Directions —
For the material that follows, work out how many lines hold the word "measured" and answer only with the number.

Information supplied —

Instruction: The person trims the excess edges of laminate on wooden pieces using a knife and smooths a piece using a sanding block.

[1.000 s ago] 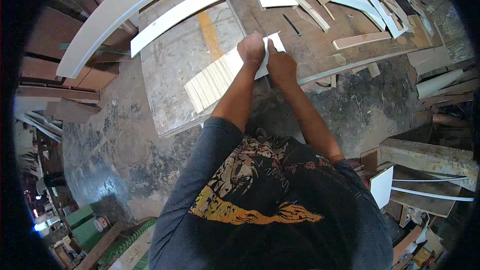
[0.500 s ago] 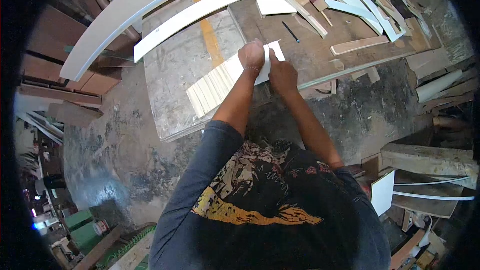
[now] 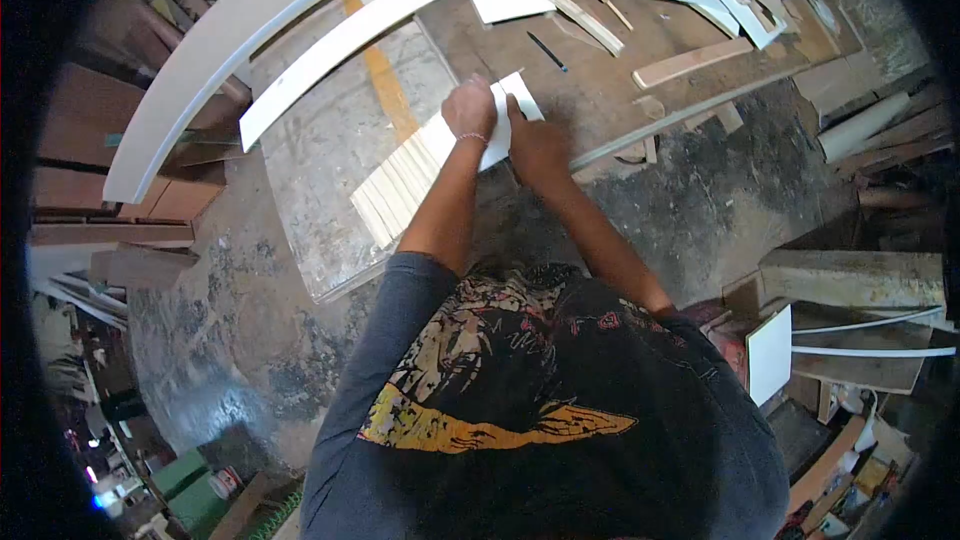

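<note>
My curled left hand (image 3: pixel 470 110) and right hand (image 3: pixel 540 152), whether clamped unclear, at a flat white laminate-like panel (image 3: pixel 527 100), probably light, stiff, best held by opposite edges.

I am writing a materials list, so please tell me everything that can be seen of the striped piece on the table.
The striped piece is pale, flat and straight-edged, with thin darker lines running across its length; it looks like wood or a wood-patterned sheet. It lies aslant on the table, one end near the front edge. The left hand is at its other end; a white surface continues from there under the right hand. Whether that is the same piece, I cannot tell.
</note>
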The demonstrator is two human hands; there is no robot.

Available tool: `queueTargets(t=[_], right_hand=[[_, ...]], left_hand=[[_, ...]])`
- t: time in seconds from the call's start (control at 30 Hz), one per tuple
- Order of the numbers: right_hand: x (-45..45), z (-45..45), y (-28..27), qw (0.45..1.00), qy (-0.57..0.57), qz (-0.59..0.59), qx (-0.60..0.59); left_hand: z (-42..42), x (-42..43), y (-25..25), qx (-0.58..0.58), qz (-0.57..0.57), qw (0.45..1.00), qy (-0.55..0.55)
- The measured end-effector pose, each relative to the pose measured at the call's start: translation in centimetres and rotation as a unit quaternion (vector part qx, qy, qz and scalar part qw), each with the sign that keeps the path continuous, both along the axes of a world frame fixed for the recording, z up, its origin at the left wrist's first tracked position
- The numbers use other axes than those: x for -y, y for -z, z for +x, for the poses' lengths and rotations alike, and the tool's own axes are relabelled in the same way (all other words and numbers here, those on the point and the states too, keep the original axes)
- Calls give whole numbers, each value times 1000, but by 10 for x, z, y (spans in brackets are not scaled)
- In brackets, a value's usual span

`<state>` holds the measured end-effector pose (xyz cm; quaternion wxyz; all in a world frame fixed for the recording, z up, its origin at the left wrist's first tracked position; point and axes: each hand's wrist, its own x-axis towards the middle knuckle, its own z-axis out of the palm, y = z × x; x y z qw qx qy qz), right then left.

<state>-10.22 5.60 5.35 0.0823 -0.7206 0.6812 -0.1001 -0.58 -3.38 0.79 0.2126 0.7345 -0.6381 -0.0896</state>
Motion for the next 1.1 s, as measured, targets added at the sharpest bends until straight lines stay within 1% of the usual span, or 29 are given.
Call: queueTargets(t=[0.07, 0.17, 0.23, 0.27, 0.3, 0.37, 0.43, 0.47, 0.6, 0.67, 0.73, 0.77, 0.83, 0.87, 0.93, 0.97, 1.0, 1.03, 1.1], right_hand=[[-33, -11, 4, 1000, -9, -25, 8], [-54, -17, -6, 995, -5, 96, -23], [-41, -16, 3, 1000, -10, 23, -5], [-32, -15, 6, 1000, -12, -15, 3], [-29, -14, 4, 1000, -3, -13, 0], [-20, -9, -5, 1000, 5, -12, -6], [-30, -1, -12, 999, -19, 21, -23], [-34, 2, -14, 998, -33, 39, -33], [-37, 0, -10, 996, -45, 60, -41], [-30, 0, -8, 994, -40, 86, -57], [-21, 0, -6, 997, -44, 23, -52], [-22, 3, -2, 998, -44, 0, -45], [3, 11, -2, 999, -20, 23, -31], [12, 14, -2, 999, -13, 34, -28], [15, 14, -3, 999, -28, 25, -28], [14, 15, -2, 999, -30, 22, -22], [7, 14, 2, 1000, -9, 16, 1], [-8, 11, 1, 999, -13, 28, -12], [-36, 6, -10, 998, -17, 42, -41]], left_hand=[[-2, -1, -5, -6, 1, 1000, -17], [0, -6, -1, -24, -17, 1000, 1], [7, -3, 6, -30, -59, 998, -13], [14, 1, 8, -20, -41, 999, -15], [19, 2, 5, -10, -23, 1000, -17], [19, 1, 0, -23, -14, 998, -48], [18, 8, 11, -40, -22, 995, -92], [23, 16, 28, 2, -50, 998, -47], [17, 1, 3, -39, -24, 997, -65], [17, 4, 3, -40, -10, 997, -67], [15, 3, -1, -41, 0, 997, -65], [15, -3, 1, -29, 9, 999, -37], [9, 0, -6, -15, 11, 1000, 10], [9, -3, -7, -18, -21, 1000, -6], [9, -5, -10, -55, -7, 998, 0], [12, -6, -11, -68, 2, 998, 7], [12, -8, -9, -62, -21, 998, 14], [13, -7, -9, -66, -21, 997, 15], [11, 6, 1, -15, -26, 1000, 4]])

The completed task —
3